Despite a broader slide in aggregate album sales, a number of mega-artists have recently scored serious first-weeks. That includes Lil Wayne (Tha Carter III, 1.0 million first-week), Kanye West (Graduation, 957,000), Coldplay (Viva la Vida, 721,000), AC/DC (Black Ice, 784,000), and even Metallica, whose Death Magnetic sold 490,000 during a truncated half-week.
The list also includes Mariah Carey, whose E=MC2 recently scored 463,000 first-week units, the highest-ever for the diva. Others have been closer to earth, including Madonna (Hard Candy, 280,000), Usher (Here I Stand, 433,000), Guns N' Roses (Chinese Democracy, 261,000), and even Kanye, whose latest - the somewhat experimental 808s & Heartbreak - scored 450,000 in its first week.

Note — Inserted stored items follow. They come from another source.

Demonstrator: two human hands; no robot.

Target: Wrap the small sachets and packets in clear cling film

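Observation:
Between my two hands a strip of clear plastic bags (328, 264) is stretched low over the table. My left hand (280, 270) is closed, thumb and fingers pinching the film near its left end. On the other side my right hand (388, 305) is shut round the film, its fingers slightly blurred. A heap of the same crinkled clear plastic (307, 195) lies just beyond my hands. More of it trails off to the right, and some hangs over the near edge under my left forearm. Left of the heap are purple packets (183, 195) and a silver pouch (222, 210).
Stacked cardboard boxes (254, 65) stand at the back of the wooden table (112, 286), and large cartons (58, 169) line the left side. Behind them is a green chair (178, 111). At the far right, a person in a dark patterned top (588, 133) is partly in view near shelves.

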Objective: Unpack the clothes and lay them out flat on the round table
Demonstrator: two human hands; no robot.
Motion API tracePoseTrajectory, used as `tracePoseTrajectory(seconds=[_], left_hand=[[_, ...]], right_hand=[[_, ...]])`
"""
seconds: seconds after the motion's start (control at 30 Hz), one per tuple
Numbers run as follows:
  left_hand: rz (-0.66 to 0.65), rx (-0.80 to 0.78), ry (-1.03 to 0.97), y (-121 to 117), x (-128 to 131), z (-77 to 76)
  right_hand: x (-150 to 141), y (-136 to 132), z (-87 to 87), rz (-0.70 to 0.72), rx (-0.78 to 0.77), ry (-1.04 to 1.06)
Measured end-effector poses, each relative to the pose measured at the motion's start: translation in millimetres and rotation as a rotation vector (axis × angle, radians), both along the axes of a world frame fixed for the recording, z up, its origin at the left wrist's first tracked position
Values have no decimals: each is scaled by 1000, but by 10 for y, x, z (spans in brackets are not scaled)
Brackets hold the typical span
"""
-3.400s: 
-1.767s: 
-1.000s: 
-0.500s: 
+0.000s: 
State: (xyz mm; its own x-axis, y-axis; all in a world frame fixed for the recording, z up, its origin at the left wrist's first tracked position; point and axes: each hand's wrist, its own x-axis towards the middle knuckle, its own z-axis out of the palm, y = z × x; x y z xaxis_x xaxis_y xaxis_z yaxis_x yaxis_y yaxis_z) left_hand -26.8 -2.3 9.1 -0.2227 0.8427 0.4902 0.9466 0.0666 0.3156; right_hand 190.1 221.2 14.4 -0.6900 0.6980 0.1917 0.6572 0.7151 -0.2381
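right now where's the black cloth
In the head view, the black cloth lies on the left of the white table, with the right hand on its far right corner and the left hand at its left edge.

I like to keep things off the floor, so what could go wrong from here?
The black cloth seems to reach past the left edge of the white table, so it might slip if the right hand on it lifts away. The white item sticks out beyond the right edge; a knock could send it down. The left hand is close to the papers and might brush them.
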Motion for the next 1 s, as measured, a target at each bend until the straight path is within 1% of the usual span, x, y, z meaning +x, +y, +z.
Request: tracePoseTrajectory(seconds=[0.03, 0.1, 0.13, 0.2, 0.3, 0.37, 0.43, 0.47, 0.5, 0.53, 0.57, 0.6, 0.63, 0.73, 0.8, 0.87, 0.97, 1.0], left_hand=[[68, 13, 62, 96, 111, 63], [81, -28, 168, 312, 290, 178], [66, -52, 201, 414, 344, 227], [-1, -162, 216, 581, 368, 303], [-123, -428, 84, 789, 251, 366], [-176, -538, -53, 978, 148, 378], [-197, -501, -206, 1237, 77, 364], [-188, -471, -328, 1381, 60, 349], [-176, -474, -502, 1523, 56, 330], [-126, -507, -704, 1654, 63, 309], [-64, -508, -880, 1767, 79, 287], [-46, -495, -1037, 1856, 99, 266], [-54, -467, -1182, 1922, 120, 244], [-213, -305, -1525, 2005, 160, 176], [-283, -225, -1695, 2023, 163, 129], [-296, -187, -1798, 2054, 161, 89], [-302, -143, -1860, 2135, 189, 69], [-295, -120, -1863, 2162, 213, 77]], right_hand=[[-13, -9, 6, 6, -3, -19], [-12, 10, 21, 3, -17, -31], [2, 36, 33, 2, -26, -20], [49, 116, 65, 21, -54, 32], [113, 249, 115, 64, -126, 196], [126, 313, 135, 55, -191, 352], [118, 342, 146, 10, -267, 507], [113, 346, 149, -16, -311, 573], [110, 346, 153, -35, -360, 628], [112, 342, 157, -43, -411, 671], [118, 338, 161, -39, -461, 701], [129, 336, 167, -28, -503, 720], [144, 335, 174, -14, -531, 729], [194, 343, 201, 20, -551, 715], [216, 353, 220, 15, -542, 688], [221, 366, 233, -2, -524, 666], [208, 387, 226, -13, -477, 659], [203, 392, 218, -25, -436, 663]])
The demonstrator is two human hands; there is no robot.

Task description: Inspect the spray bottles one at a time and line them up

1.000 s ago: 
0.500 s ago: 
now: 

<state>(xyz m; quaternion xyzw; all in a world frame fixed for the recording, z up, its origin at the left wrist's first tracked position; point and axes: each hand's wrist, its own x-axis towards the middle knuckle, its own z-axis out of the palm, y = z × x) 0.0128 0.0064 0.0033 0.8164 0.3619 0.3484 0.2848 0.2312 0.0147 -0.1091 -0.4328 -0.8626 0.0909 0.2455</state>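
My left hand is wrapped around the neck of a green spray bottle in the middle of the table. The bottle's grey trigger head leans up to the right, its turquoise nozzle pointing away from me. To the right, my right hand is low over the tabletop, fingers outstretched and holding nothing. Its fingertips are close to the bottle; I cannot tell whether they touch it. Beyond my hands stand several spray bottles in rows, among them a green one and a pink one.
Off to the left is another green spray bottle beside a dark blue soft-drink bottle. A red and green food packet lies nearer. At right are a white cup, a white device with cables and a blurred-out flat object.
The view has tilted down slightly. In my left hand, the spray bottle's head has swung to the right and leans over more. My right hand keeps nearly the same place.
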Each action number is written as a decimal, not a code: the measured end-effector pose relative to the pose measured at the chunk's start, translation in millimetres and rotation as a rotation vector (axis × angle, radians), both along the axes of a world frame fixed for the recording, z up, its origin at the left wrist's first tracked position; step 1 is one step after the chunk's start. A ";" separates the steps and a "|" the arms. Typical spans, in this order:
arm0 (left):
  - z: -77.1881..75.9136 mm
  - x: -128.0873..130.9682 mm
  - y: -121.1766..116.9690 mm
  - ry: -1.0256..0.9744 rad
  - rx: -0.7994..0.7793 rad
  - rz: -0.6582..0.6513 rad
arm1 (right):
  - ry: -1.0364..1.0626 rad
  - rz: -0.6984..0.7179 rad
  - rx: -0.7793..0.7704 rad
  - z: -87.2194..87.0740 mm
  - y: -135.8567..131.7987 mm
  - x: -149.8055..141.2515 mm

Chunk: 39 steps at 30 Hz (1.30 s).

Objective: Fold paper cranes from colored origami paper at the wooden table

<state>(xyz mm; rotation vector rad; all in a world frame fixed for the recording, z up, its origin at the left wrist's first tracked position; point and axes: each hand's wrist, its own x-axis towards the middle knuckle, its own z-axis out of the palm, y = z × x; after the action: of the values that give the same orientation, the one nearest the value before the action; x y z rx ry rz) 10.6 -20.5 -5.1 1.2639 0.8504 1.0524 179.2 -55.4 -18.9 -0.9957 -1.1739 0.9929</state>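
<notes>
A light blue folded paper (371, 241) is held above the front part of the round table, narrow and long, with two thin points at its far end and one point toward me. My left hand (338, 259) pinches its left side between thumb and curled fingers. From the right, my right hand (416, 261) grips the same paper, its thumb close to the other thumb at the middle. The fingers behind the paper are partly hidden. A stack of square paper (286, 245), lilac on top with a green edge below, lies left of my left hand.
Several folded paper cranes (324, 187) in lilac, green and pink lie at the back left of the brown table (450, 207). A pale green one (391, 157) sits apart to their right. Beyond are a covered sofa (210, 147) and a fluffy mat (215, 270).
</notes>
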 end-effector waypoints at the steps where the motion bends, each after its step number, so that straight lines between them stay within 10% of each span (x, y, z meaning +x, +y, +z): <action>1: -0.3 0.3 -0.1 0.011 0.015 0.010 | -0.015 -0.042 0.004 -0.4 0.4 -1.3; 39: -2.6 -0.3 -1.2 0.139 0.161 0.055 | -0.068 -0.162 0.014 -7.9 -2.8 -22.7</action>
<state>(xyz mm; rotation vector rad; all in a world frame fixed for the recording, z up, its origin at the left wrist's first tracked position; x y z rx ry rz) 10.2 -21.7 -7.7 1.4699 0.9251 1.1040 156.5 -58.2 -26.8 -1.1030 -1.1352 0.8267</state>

Most of those releases were leaked, some far in advance of the official street date. That raises the question of what the actual sales impact of a full-album leak is, though the answer is difficult to accurately determine. In the case of U2, the album started leaking February 18th across BitTorrent and other channels. According to data from BigChampagne, complete album downloads on BitTorrent reached 431,725 ahead of the official in-store.
Then, the action ramped upward. After the release - and the considerable promotional juice that came with it - BitTorrent downloads surged, reaching 752,367 by March 8th. That raised the per-day average considerably, and reflects a marketing machine that created ripples across both paid and unpaid channels.